--- WHAT IS BEING ASKED ---
Every line of the listing below should be written out exactly, minus its images.

--- SUPPLIED DATA ---

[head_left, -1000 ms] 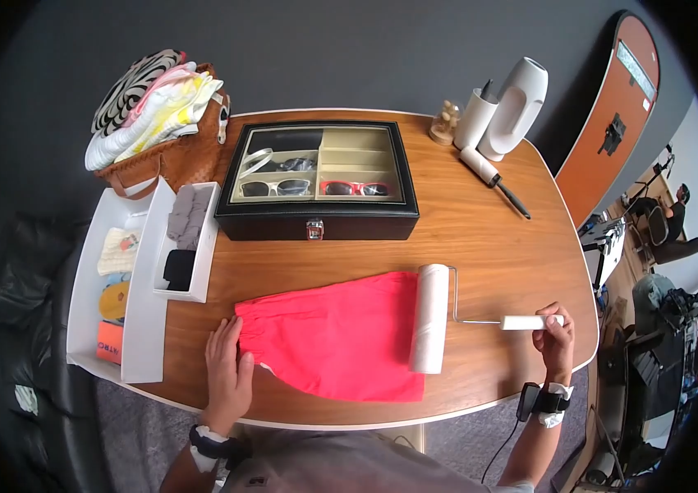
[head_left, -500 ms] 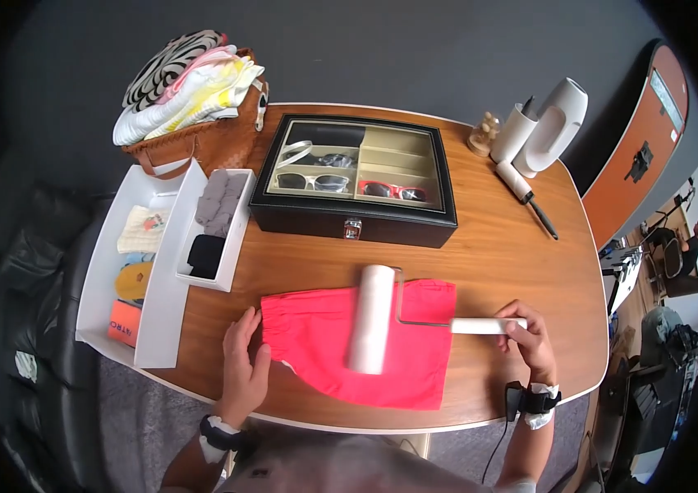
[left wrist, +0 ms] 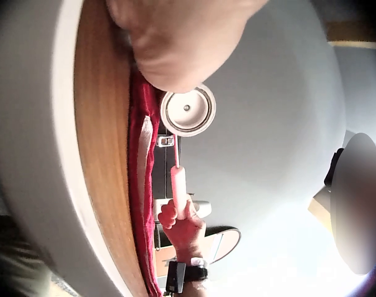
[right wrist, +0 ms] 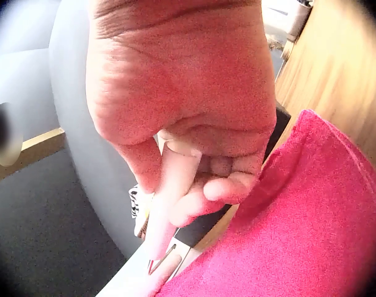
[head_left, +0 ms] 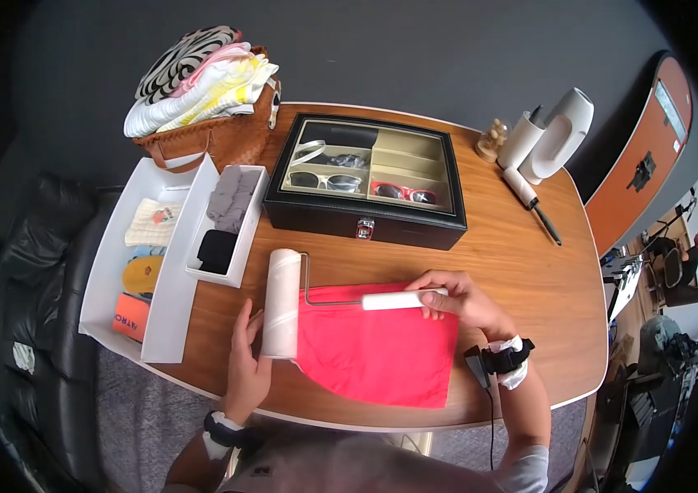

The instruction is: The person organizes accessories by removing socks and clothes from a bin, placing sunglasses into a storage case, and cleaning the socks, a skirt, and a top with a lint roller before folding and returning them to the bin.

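Observation:
My right hand (head_left: 466,302) grips the white handle of a lint roller (head_left: 282,304), thumb and fingers curled round it. The large white sticky roll lies across the left end of a red garment (head_left: 374,353) spread on the table, covering its gathered edge in the head view. My left hand (head_left: 248,370) rests by that end, fingers extended and partly hidden behind the roll. In the left wrist view the round end of the roll (left wrist: 188,110) shows right beside the hand. The right wrist view shows the handle (right wrist: 169,185) between thumb and fingers, above the red cloth (right wrist: 299,229).
A black glasses case (head_left: 316,215) with a clear lid stands behind the garment. White boxes (head_left: 170,329) of folded items and a brown bag (head_left: 226,144) of clothes are at left. A smaller roller (head_left: 521,187) and white holders (head_left: 558,135) stand at back right.
My right hand has pushed the lint roller leftward across the red garment, from its right end to its left end. The left hand stays by the left end. The head view has shifted slightly.

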`<state>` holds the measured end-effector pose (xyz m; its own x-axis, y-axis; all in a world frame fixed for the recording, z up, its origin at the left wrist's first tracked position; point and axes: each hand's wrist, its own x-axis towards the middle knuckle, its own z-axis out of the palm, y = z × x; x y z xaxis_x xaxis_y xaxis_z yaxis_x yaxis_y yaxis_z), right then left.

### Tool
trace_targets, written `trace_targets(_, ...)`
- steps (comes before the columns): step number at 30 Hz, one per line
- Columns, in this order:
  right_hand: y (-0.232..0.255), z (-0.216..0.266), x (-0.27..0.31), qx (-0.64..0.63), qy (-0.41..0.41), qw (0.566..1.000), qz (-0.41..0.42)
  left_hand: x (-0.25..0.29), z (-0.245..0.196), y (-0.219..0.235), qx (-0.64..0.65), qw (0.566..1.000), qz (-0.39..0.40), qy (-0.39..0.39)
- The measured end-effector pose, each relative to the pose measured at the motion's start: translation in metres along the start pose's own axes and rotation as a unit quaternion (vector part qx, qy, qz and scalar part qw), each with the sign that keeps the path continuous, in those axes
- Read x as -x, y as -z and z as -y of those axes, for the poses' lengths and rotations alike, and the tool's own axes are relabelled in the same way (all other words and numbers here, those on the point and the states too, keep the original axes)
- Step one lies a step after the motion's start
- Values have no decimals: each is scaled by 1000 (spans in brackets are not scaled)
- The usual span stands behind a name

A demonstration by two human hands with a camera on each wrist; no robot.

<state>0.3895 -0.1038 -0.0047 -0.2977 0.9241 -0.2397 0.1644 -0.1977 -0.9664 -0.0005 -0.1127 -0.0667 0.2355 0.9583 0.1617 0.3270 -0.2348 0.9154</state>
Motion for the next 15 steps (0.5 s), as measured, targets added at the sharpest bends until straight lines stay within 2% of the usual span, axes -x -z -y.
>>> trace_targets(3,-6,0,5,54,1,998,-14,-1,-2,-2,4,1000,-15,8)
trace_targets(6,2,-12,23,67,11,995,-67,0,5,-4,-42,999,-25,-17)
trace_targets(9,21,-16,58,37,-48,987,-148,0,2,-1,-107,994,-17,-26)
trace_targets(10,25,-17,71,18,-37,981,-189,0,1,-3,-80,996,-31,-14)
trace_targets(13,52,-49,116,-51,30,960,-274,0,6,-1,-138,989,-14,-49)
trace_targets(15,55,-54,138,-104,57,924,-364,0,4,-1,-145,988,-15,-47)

--- EXERCISE OUTPUT ---
[head_left, -1000 ms] 
[head_left, -500 ms] 
[left wrist, +0 ms] 
[right wrist, +0 ms] 
[head_left, +0 ms] 

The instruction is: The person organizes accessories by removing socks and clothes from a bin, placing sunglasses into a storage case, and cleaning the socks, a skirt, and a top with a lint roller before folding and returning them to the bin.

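Observation:
My right hand (head_left: 466,302) grips the white handle of a lint roller (head_left: 282,304), thumb and fingers curled round it. The large white sticky roll lies across the left end of a red garment (head_left: 374,353) spread on the table, covering its gathered edge in the head view. My left hand (head_left: 248,370) rests by that end, fingers extended and partly hidden behind the roll. In the left wrist view the round end of the roll (left wrist: 188,110) shows right beside the hand. The right wrist view shows the handle (right wrist: 169,185) between thumb and fingers, above the red cloth (right wrist: 299,229).
A black glasses case (head_left: 316,215) with a clear lid stands behind the garment. White boxes (head_left: 170,329) of folded items and a brown bag (head_left: 226,144) of clothes are at left. A smaller roller (head_left: 521,187) and white holders (head_left: 558,135) stand at back right.
My right hand has pushed the lint roller leftward across the red garment, from its right end to its left end. The left hand stays by the left end. The head view has shifted slightly.
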
`<state>` holds the measured end-effector pose (xyz m; its own x-axis, y-axis; all in a world frame fixed for the recording, z up, its origin at the left wrist's first tracked position; point and axes: each hand's wrist, its own x-axis towards the middle knuckle, its own z-axis out of the palm, y = z × x; x y z xaxis_x xaxis_y xaxis_z yaxis_x yaxis_y yaxis_z), right then left.

### Tool
trace_targets, written `trace_targets(_, ...)`
- steps (comes before the columns): step number at 30 Hz, one per line
- Columns, in this order:
  right_hand: y (-0.232..0.255), z (-0.216..0.266), x (-0.27..0.31), qx (-0.64..0.63), qy (-0.41..0.41), qw (0.566..1.000), qz (-0.41..0.42)
  left_hand: x (-0.25..0.29), z (-0.245..0.196), y (-0.219..0.235), qx (-0.64..0.65), qw (0.566..1.000), qz (-0.39..0.40), qy (-0.39..0.39)
- The measured end-effector pose, each relative to the pose measured at the motion's start: translation in metres along the start pose's own axes and rotation as a unit quaternion (vector part qx, qy, qz and scalar part qw), each with the sign that keeps the path continuous, in those axes
- Read x as -x, y as -z and z as -y of those axes, for the poses' lengths and rotations alike, and the tool's own axes are relabelled in the same way (all other words and numbers here, those on the point and the states too, keep the original axes)
- Step one lies a step after the motion's start
- Values have no decimals: each is scaled by 1000 (spans in brackets are not scaled)
- The usual span stands behind a name

A demonstration by two human hands with a camera on each wrist; no robot.

<state>0.3895 -0.1038 -0.0047 -0.2977 0.9241 -0.2397 0.1644 -0.1977 -0.9664 -0.0005 -0.1127 -0.0667 0.2355 0.9583 0.1617 0.3270 -0.2348 0.9154</state>
Motion for the next 15 steps (0.5 s), as measured, targets added at the sharpest bends until straight lines stay within 2% of the usual span, axes -x -z -y.
>>> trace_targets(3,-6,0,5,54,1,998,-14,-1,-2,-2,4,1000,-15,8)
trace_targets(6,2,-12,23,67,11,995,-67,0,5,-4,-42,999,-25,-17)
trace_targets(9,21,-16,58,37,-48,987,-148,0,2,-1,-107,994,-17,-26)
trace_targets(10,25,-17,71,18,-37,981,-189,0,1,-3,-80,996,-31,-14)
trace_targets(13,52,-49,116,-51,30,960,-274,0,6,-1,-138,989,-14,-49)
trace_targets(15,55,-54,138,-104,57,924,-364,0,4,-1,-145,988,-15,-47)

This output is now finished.